• Task brief: The required output is the line with "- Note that" plus all lines that follow it to the end of the listing below, written out exactly, with no pictures.

• Exercise data:
====

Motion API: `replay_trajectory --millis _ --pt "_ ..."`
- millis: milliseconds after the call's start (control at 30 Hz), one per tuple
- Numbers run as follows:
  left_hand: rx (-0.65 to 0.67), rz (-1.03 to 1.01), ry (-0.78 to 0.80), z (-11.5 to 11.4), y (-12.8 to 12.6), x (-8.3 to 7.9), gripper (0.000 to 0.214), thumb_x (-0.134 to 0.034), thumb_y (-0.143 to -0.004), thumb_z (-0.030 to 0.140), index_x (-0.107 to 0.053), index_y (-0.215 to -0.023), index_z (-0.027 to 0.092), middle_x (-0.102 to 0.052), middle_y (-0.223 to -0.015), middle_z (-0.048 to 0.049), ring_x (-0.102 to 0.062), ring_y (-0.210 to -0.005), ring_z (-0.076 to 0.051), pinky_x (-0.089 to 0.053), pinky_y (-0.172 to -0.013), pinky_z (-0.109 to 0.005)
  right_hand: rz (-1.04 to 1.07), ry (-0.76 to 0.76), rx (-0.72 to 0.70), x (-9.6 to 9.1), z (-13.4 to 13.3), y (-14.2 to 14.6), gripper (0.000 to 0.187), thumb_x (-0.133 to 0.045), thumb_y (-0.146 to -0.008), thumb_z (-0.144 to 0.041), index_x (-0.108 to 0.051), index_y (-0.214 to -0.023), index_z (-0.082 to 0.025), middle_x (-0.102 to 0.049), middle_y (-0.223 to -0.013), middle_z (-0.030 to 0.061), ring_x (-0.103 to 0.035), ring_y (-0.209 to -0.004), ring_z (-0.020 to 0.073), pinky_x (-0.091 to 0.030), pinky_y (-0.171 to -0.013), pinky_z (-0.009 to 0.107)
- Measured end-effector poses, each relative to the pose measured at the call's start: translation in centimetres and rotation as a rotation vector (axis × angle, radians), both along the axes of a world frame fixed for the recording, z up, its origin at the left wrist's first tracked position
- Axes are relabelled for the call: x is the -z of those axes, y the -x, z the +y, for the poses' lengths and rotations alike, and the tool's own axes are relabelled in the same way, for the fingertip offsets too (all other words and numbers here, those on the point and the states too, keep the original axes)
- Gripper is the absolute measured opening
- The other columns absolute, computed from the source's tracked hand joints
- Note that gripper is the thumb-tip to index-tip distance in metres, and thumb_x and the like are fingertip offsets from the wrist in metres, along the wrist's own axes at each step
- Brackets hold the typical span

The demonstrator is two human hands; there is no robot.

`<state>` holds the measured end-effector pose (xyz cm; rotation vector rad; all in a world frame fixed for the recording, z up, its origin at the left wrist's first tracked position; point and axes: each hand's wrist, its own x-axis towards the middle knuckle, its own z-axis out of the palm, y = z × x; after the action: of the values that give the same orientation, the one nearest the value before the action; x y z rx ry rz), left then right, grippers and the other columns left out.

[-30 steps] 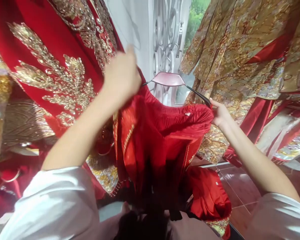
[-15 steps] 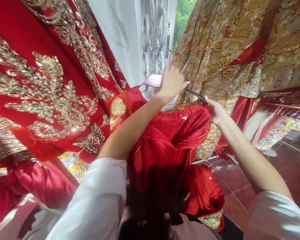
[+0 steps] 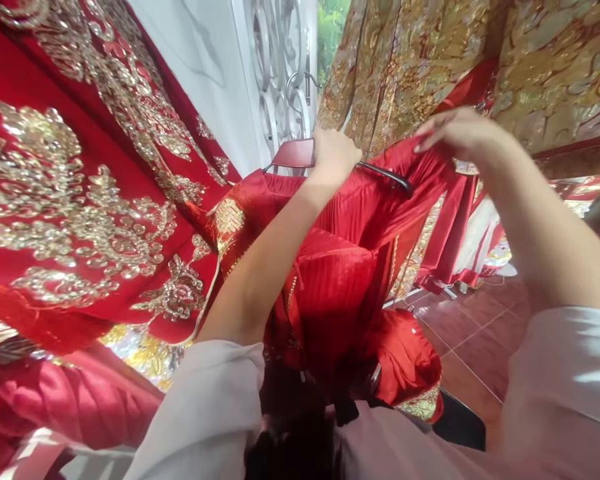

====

• Solution below:
- Note that gripper is the thumb-tip to index-tip distance in metres, and thumb_x and the like are fingertip offsets from the wrist in metres, along the wrist's own axes at each step
- Brackets hold the typical span

The demonstrator is two human hands; there is no robot.

`<state>` holds the measured end-effector pose (xyz cm; rotation vector rad; all in a world frame fixed for the recording, z up, its origin at the left wrist's first tracked position; point and axes: each hand's wrist, its own x-axis towards the middle knuckle, its own z-axis out of the palm, y = z × x; after the action: of the values that give the same orientation, the one nearest the value before the action; x y z rx ry rz), left then right, grippers and the other columns left out.

[-30 steps] 
[-15 steps] 
[+0 steps] 

No additional output is expected.